Data entries
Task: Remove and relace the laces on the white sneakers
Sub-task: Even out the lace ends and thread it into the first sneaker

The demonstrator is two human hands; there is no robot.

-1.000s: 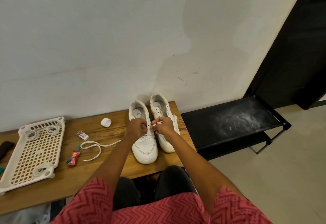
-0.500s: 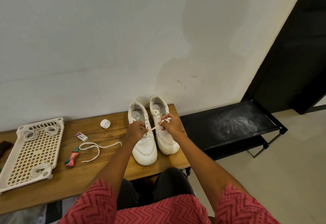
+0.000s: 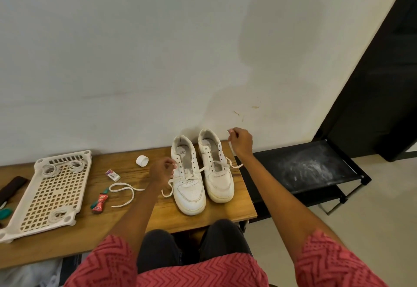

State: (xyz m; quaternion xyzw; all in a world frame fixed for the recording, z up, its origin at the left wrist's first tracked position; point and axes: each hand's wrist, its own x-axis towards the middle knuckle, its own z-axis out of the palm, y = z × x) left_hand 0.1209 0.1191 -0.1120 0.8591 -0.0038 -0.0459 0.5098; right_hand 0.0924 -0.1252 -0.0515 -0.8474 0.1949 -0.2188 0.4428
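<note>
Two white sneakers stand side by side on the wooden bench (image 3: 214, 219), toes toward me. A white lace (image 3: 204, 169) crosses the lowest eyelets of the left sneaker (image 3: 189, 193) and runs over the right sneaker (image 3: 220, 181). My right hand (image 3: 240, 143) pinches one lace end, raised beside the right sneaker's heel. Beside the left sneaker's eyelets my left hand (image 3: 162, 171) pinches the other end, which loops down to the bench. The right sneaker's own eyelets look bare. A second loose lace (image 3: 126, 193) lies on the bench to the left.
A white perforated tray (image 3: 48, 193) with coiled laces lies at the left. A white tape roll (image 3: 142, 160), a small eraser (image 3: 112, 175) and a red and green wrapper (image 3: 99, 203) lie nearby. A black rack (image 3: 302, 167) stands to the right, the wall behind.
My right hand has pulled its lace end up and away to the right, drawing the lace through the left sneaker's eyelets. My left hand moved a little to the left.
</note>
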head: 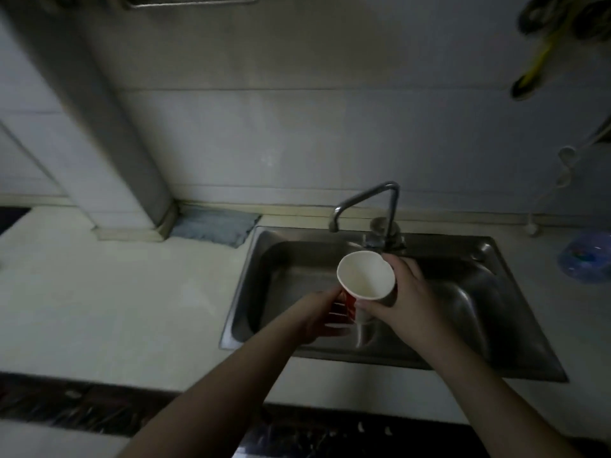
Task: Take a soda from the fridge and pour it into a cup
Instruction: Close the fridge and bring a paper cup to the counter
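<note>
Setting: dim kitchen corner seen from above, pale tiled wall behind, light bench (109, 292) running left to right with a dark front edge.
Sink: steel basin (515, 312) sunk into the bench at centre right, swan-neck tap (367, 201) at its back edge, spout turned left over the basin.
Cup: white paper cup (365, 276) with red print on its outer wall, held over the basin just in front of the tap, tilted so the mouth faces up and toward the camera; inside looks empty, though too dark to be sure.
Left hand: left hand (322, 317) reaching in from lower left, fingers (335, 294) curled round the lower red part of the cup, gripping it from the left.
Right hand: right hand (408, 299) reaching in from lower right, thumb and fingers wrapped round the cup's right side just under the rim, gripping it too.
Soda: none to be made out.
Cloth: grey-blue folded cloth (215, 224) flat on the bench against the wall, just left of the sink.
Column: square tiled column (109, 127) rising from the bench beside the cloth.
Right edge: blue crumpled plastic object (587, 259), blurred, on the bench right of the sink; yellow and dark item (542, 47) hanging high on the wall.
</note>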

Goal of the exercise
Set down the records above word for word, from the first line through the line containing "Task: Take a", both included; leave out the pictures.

Answer box
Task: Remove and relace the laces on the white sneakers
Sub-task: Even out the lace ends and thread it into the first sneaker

The demonstrator is two human hands; there is no robot.

-1.000s: 
-0.500s: 
+0.000s: 

State: (xyz m; quaternion xyzw; all in a world frame fixed for the recording, z up, its origin at the left wrist's first tracked position; point and axes: each hand's wrist, its own x-axis towards the middle knuckle, its own z-axis out of the palm, y = z × x) left_hand 0.1209 0.1191 -0.1120 0.8591 -0.0038 -0.0459 0.5098; right_hand 0.0924 -0.1252 -0.0515 -0.8474 0.1949 -0.2188 0.4428
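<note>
Two white sneakers stand side by side on the wooden bench (image 3: 214, 219), toes toward me. A white lace (image 3: 204, 169) crosses the lowest eyelets of the left sneaker (image 3: 189, 193) and runs over the right sneaker (image 3: 220, 181). My right hand (image 3: 240, 143) pinches one lace end, raised beside the right sneaker's heel. Beside the left sneaker's eyelets my left hand (image 3: 162, 171) pinches the other end, which loops down to the bench. The right sneaker's own eyelets look bare. A second loose lace (image 3: 126, 193) lies on the bench to the left.
A white perforated tray (image 3: 48, 193) with coiled laces lies at the left. A white tape roll (image 3: 142, 160), a small eraser (image 3: 112, 175) and a red and green wrapper (image 3: 99, 203) lie nearby. A black rack (image 3: 302, 167) stands to the right, the wall behind.
My right hand has pulled its lace end up and away to the right, drawing the lace through the left sneaker's eyelets. My left hand moved a little to the left.
</note>
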head: 
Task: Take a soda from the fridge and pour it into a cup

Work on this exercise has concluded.